====== Collected material

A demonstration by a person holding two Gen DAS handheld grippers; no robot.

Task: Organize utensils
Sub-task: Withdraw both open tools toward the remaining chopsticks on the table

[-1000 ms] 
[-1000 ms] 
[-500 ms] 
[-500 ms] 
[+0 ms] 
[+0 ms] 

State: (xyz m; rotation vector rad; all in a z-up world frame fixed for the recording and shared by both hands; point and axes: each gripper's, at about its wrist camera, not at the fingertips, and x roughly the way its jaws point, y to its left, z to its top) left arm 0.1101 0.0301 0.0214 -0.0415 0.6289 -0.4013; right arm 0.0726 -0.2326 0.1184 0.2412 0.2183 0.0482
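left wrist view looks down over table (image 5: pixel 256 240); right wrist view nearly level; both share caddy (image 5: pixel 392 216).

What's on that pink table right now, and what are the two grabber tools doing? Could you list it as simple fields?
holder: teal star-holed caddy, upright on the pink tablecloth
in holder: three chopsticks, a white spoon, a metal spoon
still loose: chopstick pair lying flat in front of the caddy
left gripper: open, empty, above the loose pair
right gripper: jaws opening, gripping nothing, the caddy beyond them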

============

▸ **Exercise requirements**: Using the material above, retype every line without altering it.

▸ **Response**:
A demonstration by a person holding two Gen DAS handheld grippers; no robot.

Task: Organize utensils
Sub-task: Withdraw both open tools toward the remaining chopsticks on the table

[-1000 ms] 
[-1000 ms] 
[-500 ms] 
[-500 ms] 
[+0 ms] 
[+0 ms] 

State: (xyz m; rotation vector rad; all in a z-up world frame fixed for the recording and shared by both hands; point and axes: each gripper's, at about its wrist camera, not at the fingertips, and x roughly the way its jaws point, y to its left, z to its top) left arm 0.1101 0.0301 0.0214 -0.0415 0.6289 -0.4013; right arm 0.0726 -0.2326 0.1184 0.2412 0.2183 0.0482
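left wrist view looks down over table (image 5: pixel 256 240); right wrist view nearly level; both share caddy (image 5: pixel 392 216).

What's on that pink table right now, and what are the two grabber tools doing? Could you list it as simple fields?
holder: teal star-holed caddy, upright on the pink tablecloth
in holder: three chopsticks, a white spoon, a metal spoon
still loose: chopstick pair lying flat in front of the caddy
left gripper: open, empty, above the loose pair
right gripper: jaws opening, gripping nothing, the caddy beyond them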

No further output is needed.